= What you need to do =
Find every line in the data that contains the word "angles". Return each of those lines.
Data to process section start
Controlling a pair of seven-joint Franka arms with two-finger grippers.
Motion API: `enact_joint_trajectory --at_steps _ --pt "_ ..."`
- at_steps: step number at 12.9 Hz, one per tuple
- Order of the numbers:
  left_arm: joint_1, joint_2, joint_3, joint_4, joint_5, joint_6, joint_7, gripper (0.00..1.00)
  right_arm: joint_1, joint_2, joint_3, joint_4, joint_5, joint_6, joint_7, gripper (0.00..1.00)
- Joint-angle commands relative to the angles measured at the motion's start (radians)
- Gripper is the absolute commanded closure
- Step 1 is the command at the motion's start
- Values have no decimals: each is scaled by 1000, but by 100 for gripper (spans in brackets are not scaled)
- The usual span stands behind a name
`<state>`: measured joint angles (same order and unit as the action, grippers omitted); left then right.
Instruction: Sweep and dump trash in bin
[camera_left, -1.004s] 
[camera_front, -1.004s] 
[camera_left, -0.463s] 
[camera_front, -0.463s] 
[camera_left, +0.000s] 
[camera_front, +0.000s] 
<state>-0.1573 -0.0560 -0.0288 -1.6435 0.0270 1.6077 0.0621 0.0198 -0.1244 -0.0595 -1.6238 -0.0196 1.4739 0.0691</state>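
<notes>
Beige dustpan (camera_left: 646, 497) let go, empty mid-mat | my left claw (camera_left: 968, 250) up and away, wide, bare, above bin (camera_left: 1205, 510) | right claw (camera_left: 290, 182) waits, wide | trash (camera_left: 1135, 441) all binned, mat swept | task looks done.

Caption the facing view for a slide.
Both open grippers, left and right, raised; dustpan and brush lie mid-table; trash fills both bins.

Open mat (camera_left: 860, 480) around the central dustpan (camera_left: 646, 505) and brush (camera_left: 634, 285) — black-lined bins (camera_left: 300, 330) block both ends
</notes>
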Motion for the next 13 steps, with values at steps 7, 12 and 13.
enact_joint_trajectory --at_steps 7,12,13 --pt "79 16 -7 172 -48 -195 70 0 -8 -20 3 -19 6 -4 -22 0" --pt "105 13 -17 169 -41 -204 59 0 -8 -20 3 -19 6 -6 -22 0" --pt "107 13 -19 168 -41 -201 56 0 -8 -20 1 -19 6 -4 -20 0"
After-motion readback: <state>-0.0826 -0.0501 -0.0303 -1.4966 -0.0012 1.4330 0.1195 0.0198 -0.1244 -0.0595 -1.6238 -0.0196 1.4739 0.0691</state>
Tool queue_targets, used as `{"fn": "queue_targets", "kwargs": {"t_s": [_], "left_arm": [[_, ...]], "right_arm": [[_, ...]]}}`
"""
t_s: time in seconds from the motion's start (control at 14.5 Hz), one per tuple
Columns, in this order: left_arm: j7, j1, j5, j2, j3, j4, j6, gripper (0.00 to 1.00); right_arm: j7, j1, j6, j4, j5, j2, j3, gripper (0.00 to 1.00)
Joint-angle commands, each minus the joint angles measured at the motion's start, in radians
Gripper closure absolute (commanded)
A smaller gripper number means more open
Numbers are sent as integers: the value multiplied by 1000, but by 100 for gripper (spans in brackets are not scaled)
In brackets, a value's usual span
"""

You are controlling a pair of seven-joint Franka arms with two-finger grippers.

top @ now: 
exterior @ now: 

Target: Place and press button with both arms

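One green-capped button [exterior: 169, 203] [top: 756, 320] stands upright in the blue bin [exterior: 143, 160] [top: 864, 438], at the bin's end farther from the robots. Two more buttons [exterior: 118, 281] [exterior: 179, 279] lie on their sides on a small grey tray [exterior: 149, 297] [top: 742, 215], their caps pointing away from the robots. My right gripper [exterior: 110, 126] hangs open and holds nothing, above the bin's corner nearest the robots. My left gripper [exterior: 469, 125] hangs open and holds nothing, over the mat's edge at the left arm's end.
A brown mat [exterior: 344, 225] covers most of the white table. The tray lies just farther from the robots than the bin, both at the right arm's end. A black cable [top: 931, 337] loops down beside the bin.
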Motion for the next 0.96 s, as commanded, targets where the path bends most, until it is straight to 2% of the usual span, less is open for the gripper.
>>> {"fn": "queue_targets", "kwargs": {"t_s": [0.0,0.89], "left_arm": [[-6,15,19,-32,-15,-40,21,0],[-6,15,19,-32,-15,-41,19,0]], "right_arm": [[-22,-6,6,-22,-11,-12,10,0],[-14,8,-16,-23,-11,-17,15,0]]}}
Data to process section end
= The completed task =
- Joint-angle commands relative to the angles measured at the motion's start (radians)
`<state>`: measured joint angles (same order and unit as the action, grippers omitted); left then right.
Joint-angle commands, each minus the joint angles measured at the motion's start, in radians

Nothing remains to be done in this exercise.